Task = Starting at the first line of the material below, retype each line exactly until you reach the line with "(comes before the", which is also included; pictures stay out.
Information shown Start Marker
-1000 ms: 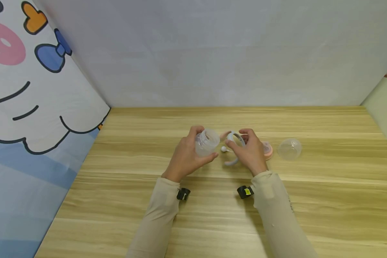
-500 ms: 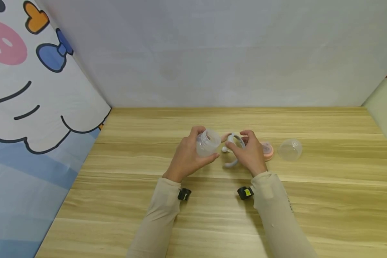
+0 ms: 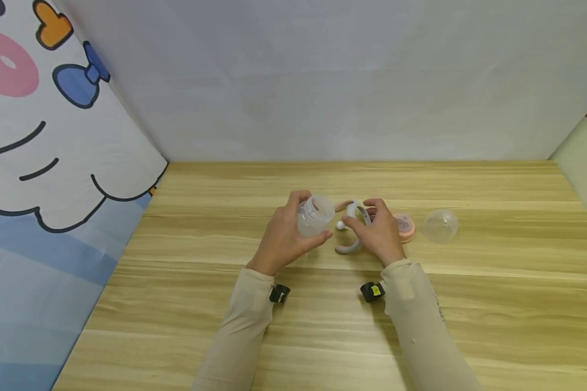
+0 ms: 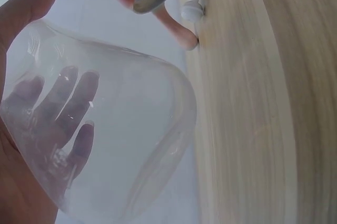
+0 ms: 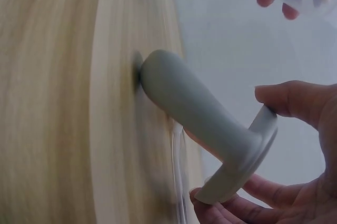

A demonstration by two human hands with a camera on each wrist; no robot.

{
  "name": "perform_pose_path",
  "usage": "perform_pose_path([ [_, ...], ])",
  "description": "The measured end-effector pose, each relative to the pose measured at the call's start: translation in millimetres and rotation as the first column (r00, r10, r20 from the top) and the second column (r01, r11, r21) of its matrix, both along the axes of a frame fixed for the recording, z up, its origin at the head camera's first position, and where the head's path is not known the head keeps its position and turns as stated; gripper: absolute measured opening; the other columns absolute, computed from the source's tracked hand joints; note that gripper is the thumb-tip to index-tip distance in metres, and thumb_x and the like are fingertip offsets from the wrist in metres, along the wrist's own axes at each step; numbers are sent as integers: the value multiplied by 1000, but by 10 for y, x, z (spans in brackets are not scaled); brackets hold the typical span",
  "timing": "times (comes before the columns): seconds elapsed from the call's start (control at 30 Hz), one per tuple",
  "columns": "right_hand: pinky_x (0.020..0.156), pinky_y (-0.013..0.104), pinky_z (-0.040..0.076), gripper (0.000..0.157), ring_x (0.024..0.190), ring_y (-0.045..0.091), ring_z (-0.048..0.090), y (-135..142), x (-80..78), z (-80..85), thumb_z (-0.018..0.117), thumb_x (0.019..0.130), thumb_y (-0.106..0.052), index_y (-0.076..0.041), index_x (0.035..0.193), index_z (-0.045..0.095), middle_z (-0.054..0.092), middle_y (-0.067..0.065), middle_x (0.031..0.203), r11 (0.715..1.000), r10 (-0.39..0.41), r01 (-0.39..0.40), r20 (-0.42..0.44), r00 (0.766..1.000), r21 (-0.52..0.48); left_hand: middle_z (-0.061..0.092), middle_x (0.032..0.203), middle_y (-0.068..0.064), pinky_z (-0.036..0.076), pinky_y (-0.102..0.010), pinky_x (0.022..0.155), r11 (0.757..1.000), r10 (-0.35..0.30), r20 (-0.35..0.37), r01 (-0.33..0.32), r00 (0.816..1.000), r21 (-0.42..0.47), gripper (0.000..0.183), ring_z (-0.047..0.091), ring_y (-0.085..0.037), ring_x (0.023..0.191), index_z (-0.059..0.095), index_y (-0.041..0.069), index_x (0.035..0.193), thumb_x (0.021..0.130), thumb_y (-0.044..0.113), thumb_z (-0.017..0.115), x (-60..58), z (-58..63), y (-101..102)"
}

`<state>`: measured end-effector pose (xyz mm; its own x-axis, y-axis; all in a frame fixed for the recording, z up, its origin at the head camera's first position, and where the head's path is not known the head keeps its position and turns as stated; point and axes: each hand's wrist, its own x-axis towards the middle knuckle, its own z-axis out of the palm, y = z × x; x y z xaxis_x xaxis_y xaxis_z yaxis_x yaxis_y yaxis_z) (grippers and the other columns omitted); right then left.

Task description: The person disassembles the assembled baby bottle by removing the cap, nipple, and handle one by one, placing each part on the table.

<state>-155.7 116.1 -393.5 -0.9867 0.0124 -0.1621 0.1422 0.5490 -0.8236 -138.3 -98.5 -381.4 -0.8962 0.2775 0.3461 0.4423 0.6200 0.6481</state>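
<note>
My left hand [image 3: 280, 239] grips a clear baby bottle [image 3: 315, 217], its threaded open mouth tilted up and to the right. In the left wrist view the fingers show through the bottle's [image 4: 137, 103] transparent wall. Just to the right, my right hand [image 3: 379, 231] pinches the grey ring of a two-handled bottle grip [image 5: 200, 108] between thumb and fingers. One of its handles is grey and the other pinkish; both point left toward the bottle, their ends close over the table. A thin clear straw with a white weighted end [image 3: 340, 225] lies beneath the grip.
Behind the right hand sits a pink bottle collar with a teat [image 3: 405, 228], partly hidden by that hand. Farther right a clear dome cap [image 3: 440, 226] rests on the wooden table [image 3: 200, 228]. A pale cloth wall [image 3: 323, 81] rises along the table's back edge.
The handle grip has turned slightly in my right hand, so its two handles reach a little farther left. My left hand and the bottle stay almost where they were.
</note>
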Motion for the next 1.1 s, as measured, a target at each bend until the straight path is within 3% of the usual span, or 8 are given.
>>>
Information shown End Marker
Task output =
-1000 ms: 
-500 ms: 
+0 ms: 
+0 ms: 
+0 ms: 

A demonstration by two human hands with a camera on each wrist; no robot.

{
  "name": "perform_pose_path",
  "usage": "perform_pose_path([ [_, ...], ])",
  "description": "The measured end-effector pose, each relative to the pose measured at the call's start: translation in millimetres and rotation as the first column (r00, r10, r20 from the top) and the second column (r01, r11, r21) of its matrix, both along the axes of a frame fixed for the recording, z up, its origin at the head camera's first position, and where the head's path is not known the head keeps its position and turns as stated; gripper: absolute measured opening; the other columns absolute, computed from the source's tracked hand joints; note that gripper is the thumb-tip to index-tip distance in metres, and thumb_x and the like are fingertip offsets from the wrist in metres, along the wrist's own axes at each step; numbers are sent as integers: the value multiplied by 1000, but by 10 for y, x, z (spans in brackets are not scaled); brackets hold the typical span",
  "timing": "times (comes before the columns): seconds elapsed from the call's start (control at 30 Hz), one per tuple",

With this, the exercise is done.